LONDON/NEW YORK, March 17 (Reuters) – Amid a massive exodus of international companies, Russia has lashed out at foreigners seeking permission to buy and sell Russian assets ranging from securities to real estate, a Citigroup (CN) client memo shows. Strict new rules were instituted in response to Western sanctions.
Russia this month temporarily stopped foreigners from trading Russian assets, saying it wanted to ensure that the withdrawal decision was considered rather than driven by political pressure after Moscow invaded Ukraine.read more
It has now revealed details of the application process it must follow before the Treasury Department decides whether assets can be traded, including disclosing any beneficiaries and strategic investments such as defence.
Funds with tens of billions of dollars in exposure to Russia have been waiting for details on the restrictions they will face as they seek to sell assets against the backdrop of President Vladimir Putin’s growing economic isolation.
Alastair Winter, global investment strategist at Argyll Europe, said: “I don’t think anyone in Russia would dare to tell Putin about future financial problems.
Moscow called the invasion a “special military operation” to demilitarize Ukraine, sparking an exodus of international companies and largely severing the Russian economy from the rest of the world.
Russian authorities issued Decree No. 81 this month, requiring that any transactions between Russians and foreign counterparties require a license from the Russian government’s Foreign Investment Control Board.read more
In practice, this means that foreign investors have unfettered acquisitions of Russian stocks and bonds, trapped in these assets as the economy slips from an attractive oil-rich investment destination to financial pariah. superior.
“The Russian authorities have announced an order to obtain a license to carry out the business identified by Decree No. 81. An authorized body with the power to make decisions on the issuance of licenses has been established,” the Citigroup memo said.
The process involves filing an application and related documents with the Russian Ministry of Finance in Russian, containing “information on the purpose, subject, content and basic conditions of the transaction.”
Applicants must also disclose full information on beneficiaries and beneficial owners, as well as details of any investments in companies in “strategic sectors” such as aviation, aerospace, natural resource production or the use of weapons or military equipment, the memo said.

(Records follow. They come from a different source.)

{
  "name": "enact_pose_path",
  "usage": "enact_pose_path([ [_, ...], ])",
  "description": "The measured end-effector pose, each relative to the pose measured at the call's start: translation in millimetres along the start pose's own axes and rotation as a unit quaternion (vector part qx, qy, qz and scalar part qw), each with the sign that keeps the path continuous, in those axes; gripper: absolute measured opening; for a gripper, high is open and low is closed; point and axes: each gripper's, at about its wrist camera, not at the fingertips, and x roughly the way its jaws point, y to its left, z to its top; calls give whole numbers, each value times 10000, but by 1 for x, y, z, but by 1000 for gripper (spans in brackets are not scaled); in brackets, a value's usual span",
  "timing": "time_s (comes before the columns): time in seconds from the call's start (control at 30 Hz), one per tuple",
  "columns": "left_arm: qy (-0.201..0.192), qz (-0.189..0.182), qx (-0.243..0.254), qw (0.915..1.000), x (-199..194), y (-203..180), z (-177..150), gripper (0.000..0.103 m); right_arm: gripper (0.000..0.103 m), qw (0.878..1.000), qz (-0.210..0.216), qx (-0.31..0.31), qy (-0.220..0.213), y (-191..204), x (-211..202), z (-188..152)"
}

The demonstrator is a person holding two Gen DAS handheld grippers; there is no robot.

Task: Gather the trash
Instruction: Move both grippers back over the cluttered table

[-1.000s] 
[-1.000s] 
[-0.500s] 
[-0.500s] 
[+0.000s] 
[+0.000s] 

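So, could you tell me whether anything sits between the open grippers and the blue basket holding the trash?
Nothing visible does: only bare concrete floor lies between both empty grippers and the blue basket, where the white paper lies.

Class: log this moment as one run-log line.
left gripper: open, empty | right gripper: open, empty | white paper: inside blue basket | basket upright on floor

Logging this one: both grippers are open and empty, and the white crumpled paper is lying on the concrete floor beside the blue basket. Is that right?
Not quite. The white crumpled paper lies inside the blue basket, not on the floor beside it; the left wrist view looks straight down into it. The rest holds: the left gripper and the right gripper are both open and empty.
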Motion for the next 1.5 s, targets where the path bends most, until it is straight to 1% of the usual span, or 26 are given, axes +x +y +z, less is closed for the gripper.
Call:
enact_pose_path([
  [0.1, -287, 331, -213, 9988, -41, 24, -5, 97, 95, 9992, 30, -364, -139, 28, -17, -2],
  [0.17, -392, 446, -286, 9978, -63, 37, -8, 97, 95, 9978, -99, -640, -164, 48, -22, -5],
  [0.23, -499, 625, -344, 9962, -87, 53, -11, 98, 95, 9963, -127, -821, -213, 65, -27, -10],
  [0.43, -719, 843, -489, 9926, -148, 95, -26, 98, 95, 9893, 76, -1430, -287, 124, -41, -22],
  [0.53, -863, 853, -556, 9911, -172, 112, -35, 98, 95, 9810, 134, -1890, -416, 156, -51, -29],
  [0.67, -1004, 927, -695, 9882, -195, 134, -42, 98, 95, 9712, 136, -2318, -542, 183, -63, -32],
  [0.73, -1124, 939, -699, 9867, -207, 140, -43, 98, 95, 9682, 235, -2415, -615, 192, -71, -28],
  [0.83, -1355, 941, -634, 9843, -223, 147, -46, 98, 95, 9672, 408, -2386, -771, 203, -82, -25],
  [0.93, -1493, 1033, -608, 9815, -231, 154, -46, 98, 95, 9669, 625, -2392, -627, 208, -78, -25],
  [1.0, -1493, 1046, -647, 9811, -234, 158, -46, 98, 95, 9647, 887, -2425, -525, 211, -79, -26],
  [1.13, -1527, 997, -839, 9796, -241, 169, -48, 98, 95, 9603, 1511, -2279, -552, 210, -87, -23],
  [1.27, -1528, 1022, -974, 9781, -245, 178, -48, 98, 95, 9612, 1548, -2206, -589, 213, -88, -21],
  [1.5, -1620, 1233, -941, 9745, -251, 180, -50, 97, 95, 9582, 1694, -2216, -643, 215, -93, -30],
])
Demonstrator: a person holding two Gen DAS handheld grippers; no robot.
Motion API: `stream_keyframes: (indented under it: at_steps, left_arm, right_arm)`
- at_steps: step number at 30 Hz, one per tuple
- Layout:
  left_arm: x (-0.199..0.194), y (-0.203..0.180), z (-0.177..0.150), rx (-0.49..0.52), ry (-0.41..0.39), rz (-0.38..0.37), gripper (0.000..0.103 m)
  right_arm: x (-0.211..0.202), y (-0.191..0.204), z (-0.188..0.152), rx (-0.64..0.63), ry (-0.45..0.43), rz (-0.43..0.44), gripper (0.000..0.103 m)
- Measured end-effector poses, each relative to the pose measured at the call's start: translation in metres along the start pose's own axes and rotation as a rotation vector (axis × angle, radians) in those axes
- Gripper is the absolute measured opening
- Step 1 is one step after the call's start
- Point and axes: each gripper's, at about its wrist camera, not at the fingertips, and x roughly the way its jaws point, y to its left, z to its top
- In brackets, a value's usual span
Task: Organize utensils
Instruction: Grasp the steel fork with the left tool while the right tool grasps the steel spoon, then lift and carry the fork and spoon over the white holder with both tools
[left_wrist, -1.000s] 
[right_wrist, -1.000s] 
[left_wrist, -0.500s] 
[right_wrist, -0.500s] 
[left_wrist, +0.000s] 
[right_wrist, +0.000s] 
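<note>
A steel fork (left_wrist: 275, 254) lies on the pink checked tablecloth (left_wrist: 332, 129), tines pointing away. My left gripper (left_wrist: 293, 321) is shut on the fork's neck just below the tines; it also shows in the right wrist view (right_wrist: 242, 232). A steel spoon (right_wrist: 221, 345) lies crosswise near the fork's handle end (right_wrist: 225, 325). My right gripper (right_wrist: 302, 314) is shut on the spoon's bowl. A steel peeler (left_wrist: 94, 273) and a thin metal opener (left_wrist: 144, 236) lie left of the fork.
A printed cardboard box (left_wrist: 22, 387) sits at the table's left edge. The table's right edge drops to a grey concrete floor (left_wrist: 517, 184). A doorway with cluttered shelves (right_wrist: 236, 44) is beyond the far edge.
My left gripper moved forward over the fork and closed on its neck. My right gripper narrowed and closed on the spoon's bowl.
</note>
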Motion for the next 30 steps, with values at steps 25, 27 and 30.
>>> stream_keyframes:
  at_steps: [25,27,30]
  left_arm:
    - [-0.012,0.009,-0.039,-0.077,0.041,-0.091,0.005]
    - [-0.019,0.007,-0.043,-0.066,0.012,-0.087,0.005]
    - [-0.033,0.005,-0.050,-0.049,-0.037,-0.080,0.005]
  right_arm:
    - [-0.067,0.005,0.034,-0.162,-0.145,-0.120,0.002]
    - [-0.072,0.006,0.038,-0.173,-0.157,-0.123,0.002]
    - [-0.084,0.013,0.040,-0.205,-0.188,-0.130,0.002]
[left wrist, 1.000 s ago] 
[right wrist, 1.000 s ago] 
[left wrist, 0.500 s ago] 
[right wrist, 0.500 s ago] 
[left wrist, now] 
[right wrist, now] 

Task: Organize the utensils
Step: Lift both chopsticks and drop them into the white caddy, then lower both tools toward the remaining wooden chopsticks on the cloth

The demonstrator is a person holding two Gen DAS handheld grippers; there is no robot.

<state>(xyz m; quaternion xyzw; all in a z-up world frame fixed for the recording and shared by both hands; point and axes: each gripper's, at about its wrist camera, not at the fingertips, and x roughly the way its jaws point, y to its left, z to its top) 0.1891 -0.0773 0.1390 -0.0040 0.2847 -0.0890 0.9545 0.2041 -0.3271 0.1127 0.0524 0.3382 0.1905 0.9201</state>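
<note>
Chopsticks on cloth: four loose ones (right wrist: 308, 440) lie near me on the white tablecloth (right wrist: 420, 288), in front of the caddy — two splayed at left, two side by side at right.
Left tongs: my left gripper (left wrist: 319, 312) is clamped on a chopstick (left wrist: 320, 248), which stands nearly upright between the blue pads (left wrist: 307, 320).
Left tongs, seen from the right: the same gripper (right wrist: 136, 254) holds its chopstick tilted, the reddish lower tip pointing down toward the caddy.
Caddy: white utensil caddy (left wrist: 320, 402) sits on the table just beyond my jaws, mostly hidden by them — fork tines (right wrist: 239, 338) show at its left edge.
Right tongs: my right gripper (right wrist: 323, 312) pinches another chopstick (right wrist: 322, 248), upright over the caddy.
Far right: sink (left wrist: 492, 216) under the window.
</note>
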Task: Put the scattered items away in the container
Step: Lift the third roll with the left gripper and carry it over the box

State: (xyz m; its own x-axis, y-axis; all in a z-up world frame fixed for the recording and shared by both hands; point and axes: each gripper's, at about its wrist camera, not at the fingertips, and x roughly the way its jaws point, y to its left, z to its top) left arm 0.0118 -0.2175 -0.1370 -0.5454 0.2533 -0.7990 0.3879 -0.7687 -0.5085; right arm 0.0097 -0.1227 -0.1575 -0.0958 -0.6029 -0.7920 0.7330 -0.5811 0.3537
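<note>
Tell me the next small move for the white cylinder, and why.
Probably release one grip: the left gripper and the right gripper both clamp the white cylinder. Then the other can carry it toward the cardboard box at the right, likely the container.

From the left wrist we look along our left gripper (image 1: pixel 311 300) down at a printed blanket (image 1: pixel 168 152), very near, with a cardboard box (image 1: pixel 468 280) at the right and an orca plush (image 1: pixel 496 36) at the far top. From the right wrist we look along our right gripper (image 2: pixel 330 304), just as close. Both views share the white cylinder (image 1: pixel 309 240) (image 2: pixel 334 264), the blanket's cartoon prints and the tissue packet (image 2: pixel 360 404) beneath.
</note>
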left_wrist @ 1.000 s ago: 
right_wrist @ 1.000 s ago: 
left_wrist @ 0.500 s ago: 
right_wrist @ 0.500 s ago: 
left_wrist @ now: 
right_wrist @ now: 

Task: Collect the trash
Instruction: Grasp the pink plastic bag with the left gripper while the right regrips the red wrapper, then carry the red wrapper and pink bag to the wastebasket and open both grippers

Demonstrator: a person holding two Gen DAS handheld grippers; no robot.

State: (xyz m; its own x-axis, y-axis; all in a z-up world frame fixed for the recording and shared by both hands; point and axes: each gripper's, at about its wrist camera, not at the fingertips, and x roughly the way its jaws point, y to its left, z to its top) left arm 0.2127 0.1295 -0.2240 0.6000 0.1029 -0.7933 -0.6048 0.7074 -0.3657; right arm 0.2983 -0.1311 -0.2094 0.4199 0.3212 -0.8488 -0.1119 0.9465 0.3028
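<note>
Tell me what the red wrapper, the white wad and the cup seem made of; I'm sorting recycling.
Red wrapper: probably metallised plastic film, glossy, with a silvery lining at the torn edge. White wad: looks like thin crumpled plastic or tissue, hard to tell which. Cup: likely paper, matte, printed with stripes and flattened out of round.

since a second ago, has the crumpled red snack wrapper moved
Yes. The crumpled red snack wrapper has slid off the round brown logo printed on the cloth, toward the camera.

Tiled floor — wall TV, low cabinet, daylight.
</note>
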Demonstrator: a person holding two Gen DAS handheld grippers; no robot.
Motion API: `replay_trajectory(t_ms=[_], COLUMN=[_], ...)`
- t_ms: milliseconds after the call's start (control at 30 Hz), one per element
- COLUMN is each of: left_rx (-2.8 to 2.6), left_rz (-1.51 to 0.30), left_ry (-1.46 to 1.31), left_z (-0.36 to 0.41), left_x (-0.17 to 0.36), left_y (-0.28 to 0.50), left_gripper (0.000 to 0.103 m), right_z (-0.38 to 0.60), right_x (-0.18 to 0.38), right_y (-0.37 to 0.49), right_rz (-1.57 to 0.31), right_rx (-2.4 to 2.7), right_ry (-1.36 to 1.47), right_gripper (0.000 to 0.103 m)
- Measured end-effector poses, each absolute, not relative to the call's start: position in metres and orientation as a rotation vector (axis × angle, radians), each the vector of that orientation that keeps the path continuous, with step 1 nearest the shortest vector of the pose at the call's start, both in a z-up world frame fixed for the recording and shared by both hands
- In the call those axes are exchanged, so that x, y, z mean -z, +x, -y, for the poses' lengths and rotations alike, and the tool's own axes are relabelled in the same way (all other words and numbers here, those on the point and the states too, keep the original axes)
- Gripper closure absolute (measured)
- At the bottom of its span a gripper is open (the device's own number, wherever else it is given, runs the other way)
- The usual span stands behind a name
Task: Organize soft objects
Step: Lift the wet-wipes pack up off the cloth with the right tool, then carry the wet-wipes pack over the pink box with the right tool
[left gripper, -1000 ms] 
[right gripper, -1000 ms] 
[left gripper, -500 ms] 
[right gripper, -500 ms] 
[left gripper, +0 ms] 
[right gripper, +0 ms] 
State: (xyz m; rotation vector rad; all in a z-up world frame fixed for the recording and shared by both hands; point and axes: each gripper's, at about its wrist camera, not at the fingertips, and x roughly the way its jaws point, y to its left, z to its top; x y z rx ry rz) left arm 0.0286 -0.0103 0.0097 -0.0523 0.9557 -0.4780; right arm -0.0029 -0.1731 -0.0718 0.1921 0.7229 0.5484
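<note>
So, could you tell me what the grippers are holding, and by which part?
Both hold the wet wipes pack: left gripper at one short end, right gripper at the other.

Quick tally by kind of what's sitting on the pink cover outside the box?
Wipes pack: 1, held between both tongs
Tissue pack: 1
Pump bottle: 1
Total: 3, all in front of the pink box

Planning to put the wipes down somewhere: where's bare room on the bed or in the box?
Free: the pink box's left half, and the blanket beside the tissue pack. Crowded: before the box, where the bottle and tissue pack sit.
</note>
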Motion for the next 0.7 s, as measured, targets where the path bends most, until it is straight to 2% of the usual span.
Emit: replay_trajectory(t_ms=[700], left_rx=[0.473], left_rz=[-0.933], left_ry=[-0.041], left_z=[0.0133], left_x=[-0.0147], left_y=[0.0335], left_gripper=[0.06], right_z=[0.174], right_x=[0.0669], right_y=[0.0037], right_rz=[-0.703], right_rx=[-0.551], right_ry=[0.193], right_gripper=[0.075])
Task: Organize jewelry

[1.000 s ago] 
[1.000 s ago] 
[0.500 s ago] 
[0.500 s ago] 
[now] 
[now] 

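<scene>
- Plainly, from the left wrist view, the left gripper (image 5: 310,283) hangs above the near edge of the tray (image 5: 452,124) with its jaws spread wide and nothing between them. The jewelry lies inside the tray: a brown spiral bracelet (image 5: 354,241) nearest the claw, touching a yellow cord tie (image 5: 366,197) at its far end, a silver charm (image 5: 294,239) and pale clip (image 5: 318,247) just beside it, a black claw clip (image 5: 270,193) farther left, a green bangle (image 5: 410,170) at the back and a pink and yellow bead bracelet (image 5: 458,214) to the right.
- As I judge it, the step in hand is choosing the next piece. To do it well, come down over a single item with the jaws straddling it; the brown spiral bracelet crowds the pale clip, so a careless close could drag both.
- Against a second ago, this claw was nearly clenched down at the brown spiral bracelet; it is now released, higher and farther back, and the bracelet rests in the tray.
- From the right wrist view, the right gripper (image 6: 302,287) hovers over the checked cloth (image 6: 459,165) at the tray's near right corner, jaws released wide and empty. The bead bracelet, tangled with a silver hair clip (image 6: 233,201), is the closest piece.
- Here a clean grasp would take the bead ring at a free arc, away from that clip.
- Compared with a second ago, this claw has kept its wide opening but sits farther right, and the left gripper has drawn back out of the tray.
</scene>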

“It’s just a mechanism to control which entities can do foreign exchange transactions, not companies from a hostile country pulling out of the country,” a banking source said of the rules.
Citigroup declined to comment other than to confirm the authenticity of the memo.
Another banking source said they had advised clients not to trade under such terms, citing concerns over the sharing of sensitive data and a lack of transparency in applications for approval or rejection.